- Exercise: Find every line in the records below that holds the word "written", and copy each one.

**** Data provided

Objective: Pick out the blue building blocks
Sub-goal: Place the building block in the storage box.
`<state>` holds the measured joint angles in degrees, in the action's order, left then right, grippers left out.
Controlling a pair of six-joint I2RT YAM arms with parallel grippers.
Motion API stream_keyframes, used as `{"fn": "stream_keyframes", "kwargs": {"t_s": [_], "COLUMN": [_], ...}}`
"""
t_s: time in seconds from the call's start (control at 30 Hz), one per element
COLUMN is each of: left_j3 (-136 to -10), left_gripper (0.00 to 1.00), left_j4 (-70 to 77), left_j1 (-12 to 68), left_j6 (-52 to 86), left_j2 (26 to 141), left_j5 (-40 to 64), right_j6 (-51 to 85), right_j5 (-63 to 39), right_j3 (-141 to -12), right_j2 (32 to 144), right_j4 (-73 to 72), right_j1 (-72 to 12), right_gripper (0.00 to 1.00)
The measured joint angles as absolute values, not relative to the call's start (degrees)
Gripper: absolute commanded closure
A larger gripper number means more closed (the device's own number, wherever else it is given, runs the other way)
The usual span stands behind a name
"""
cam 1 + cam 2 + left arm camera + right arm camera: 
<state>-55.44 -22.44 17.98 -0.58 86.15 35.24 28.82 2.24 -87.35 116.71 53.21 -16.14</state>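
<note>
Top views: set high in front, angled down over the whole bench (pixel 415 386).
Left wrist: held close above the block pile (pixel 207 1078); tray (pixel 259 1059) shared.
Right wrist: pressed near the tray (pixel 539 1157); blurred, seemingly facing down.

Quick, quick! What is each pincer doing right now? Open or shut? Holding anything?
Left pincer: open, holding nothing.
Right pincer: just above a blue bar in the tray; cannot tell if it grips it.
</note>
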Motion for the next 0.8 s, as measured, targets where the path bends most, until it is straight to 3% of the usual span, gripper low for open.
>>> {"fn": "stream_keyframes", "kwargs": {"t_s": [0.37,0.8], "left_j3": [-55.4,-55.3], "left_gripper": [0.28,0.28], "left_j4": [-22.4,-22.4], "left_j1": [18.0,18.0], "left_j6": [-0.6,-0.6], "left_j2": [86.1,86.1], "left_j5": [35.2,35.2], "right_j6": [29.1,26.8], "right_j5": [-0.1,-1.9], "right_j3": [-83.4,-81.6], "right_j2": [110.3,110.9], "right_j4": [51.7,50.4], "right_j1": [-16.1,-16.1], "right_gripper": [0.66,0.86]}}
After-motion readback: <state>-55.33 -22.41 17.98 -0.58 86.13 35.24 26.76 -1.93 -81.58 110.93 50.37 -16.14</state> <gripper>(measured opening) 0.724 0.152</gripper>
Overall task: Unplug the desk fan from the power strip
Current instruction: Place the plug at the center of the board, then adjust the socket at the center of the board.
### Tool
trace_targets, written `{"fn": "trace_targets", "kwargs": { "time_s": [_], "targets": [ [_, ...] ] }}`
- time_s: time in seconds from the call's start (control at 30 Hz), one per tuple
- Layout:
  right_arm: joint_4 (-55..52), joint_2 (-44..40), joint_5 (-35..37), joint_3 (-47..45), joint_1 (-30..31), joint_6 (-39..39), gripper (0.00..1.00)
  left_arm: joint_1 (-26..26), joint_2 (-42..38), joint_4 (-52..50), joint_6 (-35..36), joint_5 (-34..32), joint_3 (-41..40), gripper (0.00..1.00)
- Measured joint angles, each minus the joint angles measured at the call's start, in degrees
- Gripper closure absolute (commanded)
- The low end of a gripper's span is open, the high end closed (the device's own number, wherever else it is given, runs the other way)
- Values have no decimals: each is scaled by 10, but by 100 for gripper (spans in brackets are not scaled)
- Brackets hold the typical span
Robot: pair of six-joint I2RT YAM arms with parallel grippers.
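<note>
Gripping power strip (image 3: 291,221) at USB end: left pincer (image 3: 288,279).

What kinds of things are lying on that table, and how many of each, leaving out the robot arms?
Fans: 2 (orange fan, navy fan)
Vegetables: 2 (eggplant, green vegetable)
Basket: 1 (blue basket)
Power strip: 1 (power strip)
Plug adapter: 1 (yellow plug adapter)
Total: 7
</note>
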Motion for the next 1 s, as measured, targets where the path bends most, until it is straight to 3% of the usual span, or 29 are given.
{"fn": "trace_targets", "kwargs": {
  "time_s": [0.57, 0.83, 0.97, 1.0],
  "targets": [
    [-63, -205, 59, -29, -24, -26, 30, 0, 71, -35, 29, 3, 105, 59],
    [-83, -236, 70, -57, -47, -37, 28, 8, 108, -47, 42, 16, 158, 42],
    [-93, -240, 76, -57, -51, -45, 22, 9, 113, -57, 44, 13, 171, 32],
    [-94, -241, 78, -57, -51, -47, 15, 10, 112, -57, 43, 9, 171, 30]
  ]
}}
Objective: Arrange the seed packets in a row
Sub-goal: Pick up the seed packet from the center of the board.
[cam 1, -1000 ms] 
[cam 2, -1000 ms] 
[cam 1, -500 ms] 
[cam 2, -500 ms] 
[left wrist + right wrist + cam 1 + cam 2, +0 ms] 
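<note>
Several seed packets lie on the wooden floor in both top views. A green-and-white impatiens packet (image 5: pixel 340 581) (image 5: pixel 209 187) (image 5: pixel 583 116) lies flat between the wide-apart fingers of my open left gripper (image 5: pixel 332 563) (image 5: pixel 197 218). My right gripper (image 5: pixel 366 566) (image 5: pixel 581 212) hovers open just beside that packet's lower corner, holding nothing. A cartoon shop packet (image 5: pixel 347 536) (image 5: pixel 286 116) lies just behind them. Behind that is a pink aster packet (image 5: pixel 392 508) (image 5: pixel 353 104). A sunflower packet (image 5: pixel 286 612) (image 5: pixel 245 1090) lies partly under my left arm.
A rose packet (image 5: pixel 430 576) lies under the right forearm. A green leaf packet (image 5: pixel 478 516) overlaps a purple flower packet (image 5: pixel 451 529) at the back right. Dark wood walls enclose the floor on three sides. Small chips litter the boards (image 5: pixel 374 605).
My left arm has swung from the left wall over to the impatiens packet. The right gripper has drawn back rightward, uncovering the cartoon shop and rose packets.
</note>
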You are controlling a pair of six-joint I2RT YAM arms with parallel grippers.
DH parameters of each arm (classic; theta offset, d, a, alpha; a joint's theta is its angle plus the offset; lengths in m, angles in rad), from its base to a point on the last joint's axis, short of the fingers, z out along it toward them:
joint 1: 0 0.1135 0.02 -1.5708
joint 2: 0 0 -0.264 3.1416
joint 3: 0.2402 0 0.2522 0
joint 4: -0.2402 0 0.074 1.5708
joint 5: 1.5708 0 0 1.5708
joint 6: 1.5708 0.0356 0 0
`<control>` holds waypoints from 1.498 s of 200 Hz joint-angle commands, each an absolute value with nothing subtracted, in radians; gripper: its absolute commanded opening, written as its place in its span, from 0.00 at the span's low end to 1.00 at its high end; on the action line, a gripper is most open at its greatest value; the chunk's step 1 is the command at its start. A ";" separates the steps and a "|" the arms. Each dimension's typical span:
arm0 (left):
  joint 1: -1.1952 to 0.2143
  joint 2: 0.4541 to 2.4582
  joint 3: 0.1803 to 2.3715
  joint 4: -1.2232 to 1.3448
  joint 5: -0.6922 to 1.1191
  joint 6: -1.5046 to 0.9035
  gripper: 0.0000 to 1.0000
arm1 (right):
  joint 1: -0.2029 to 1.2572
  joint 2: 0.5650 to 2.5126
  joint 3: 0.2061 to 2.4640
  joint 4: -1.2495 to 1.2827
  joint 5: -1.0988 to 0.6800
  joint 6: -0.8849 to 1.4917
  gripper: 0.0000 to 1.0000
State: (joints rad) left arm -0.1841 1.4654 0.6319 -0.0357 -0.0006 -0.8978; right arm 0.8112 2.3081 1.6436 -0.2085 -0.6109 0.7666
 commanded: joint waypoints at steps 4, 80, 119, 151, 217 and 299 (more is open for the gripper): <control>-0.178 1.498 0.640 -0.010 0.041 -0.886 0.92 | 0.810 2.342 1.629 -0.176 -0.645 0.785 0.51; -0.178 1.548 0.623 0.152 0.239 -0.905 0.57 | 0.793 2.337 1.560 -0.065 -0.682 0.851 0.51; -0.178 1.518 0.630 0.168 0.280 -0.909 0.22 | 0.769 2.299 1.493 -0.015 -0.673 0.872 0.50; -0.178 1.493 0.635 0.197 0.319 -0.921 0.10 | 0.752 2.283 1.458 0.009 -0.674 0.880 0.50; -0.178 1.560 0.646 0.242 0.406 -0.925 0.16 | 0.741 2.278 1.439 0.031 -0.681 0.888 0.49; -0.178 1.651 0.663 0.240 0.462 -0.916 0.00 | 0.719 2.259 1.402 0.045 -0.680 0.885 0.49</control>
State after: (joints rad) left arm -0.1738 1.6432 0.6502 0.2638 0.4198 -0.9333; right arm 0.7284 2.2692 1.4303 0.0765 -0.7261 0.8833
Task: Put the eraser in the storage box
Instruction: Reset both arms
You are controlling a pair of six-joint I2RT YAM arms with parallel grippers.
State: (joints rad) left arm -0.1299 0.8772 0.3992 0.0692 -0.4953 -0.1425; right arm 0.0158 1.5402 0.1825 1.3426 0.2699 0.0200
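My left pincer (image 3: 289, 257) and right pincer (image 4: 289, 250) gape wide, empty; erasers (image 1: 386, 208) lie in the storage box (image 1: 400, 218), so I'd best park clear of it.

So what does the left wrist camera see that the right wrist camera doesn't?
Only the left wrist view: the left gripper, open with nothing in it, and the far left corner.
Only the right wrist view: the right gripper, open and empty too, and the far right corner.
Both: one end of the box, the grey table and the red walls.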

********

- Solution to the exercise:
trace_targets, written `{"fn": "trace_targets", "kwargs": { "time_s": [_], "targets": [ [_, ...] ] }}`
`<control>` holds waypoints from 1.498 s of 200 Hz joint-angle commands, each an absolute value with nothing subtracted, in radians; gripper: its absolute commanded opening, written as its place in its span, from 0.00 at the span's low end to 1.00 at its high end; on the action line, a gripper is most open at its greatest value; the chunk's step 1 is the command at its start. A ";" separates the steps and a "|" the arms. Each dimension's typical span:

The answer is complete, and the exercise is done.